Mauritania holds 4.7 million people as of 2023 across 1,030,700 square kilometers. The demographic structure divides into three principal categories: Arab-Berber populations termed Bidhan compose approximately 30 percent, Haratine formerly enslaved Black Africans and descendants constitute roughly 40 percent, and Sub-Saharan African groups including Wolof, Soninke, Fulani, and Bambara account for about 30 percent. Nouakchott grew from 20,000 inhabitants at independence in 1960 to approximately 1.2 million in 2023, becoming the sole urban center of scale. Arabic serves as the official language. Hassaniya Arabic, a dialect distinct to Mauritania and parts of Western Sahara, functions as the common tongue among Arab-Berber and Haratine populations. Pulaar, Soninke, and Wolof remain spoken along the Senegal River valley where most Sub-Saharan communities reside.
Nomadic pastoralism defined Mauritanian society until the 1970s. Severe droughts from 1968 to 1974 and again from 1982 to 1984 killed livestock at catastrophic rates and forced settled life upon populations that had moved with herds for centuries. By 1990, approximately 80 percent of the population lived sedentary or semi-sedentary lives compared to 10 percent in 1960. The traditional social hierarchy stratifies through occupational castes. Hassane warrior tribes historically held political authority. Zawaya clerical tribes specialized in Islamic scholarship and trade. Znaga tributaries performed craft work and servile labor. Haratine occupied the lowest social tier as enslaved agricultural and domestic workers.

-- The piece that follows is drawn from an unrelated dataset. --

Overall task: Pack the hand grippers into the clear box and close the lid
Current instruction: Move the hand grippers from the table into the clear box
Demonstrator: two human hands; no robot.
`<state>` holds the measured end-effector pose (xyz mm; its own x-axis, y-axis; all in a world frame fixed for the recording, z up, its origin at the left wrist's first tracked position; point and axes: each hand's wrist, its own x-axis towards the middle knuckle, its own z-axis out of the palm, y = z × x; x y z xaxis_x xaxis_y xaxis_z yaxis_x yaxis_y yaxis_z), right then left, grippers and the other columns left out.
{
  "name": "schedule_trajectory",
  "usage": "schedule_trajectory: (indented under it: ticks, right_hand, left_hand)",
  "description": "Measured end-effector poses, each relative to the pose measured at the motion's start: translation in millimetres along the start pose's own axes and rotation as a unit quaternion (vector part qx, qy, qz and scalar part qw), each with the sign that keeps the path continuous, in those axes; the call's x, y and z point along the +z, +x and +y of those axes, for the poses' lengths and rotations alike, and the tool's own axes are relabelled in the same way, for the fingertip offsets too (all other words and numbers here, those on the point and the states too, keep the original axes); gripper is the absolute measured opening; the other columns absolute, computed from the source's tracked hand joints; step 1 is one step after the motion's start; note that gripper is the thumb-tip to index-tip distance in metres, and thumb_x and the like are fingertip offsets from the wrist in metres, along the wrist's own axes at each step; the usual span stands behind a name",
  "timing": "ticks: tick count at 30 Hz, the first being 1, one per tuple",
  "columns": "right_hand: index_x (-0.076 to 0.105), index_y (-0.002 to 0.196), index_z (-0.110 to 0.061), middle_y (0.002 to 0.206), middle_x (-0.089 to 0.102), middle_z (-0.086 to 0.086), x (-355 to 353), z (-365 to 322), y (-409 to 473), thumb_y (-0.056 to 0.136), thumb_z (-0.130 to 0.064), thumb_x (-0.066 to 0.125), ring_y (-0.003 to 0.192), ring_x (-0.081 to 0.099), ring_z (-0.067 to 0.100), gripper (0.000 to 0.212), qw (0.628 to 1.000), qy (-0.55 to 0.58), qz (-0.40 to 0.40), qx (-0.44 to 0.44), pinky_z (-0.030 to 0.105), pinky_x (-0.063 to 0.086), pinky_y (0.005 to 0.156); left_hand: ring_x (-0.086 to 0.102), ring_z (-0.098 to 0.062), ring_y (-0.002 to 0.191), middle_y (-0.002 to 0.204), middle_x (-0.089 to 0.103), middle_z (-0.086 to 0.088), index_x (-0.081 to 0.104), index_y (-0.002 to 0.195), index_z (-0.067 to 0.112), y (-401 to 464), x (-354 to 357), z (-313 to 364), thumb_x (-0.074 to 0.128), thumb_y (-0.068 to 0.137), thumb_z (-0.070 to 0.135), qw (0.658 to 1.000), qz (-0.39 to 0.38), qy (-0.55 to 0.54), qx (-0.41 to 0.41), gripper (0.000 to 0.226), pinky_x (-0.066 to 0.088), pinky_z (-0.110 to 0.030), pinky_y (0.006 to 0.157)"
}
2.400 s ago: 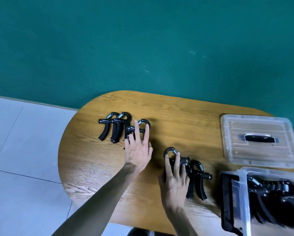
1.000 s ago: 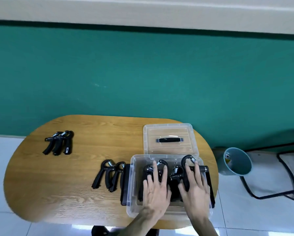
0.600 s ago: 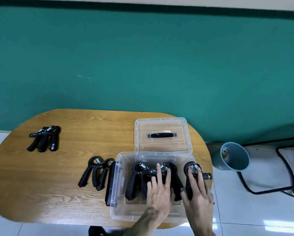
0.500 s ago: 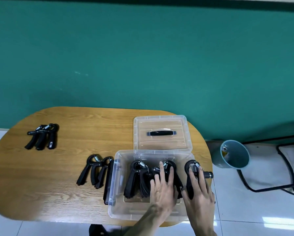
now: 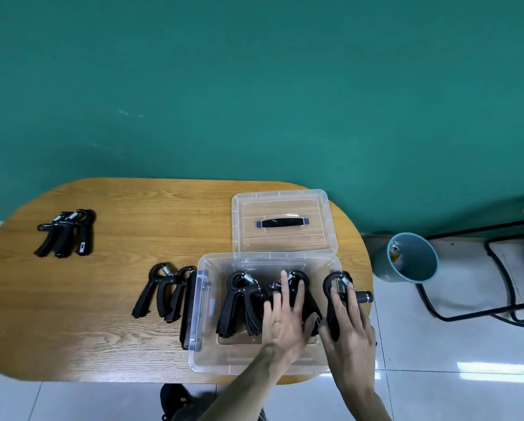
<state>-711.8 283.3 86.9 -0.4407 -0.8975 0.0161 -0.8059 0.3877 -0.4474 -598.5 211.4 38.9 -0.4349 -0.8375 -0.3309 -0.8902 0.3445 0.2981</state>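
Hand grippers: black, moulded handles splayed in an inverted V, joined at the top by a ring with a silver coil spring. Four lots visible. One group of hand grippers (image 5: 64, 233) lies near the far left edge of the tabletop (image 5: 133, 299). A second cluster (image 5: 163, 291) lies just beside the left wall of the clear box (image 5: 207, 314), next to a black latch (image 5: 188, 311) on that wall. A third set (image 5: 239, 302) lies inside the box, rings toward the far wall. A single gripper (image 5: 341, 294) sits at the box's right wall; whether it is inside or over the rim cannot be told.

Clear box: transparent plastic, rectangular, open, standing at the near right edge of the tabletop. Contents: grippers only, laid on the floor of the box.

Lid (image 5: 283, 223): transparent, with a black carry handle, lying flat on the tabletop just beyond the box, touching or nearly touching its far rim.

Left hand (image 5: 285, 317): grip open, fingers straight and spread, resting flat on the grippers inside the box.

Right hand (image 5: 350, 329): grip open, fingers extended, lying over the handles of the single gripper at the right wall; no curl round it is visible.

Floor: pale tiles, with a teal bin (image 5: 412, 258) to the right of the tabletop.
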Motion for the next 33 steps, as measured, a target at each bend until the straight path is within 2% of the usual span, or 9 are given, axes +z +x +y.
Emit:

This hierarchy persists informally despite legal abolition.
Mauritania abolished slavery in 1981, becoming the last country globally to do so. The 1981 law contained no criminal penalties. Parliament criminalized slave ownership in 2007 with penalties reaching ten years imprisonment. A 2015 law increased maximum sentences to twenty years and designated slavery as a crime against humanity. The NGO Walk Free estimated in 2018 that between 90,000 and 140,000 people remained in slavery or slavery-like conditions, representing roughly 2 to 4 percent of the population. Enslaved persons work primarily in agriculture, herding, and domestic service. Descent-based slavery persists where children inherit enslaved status from mothers. The government prosecuted its first slave owner in 2011. Between 2007 and 2020, fewer than ten convictions occurred. The abolitionist organization IRA-Mauritania, founded in 2008 by Biram Dah Abeid, operates despite government harassment. Abeid received the UN Human Rights Prize in 2013 and imprisonment multiple times.
Ethnic tensions erupted violently in 1989. Disputes over grazing rights along the Senegal River between Mauritanian herders and Senegalese farmers escalated into riots. The Mauritanian government deported between 70,000 and 100,000 Afro-Mauritanians to Senegal and Mali. Security forces killed an estimated 500 to 600 Fulani and Soninke civilians in what became termed the 1989-1991 massacres. The government seized property and land from deportees. Repatriation began in 2008 but most displaced persons received no compensation. Arabic supplanted French as the mandatory education language in 1999, further marginalizing Sub-Saharan communities who primarily spoke Pulaar, Soninke, and Wolof.
The Ghana Empire, unrelated to modern Ghana, controlled southern Mauritania from approximately 300 CE to 1200 CE. Koumbi Saleh, located 320 kilometers southeast of Nouakchott, served as the Ghana Empire capital. Archaeological excavations begun in 1914 uncovered stone structures, iron implements, and evidence of gold trade. The Ghana Empire monopolized Saharan gold trade between West African sources and North African markets. Trans-Saharan caravans carried gold north and brought salt from Taoudenni mines, copper, dried fruit, and manufactured goods south. The Ghana Empire declined after Almoravid conquests in the 11th century and fractured into successor states.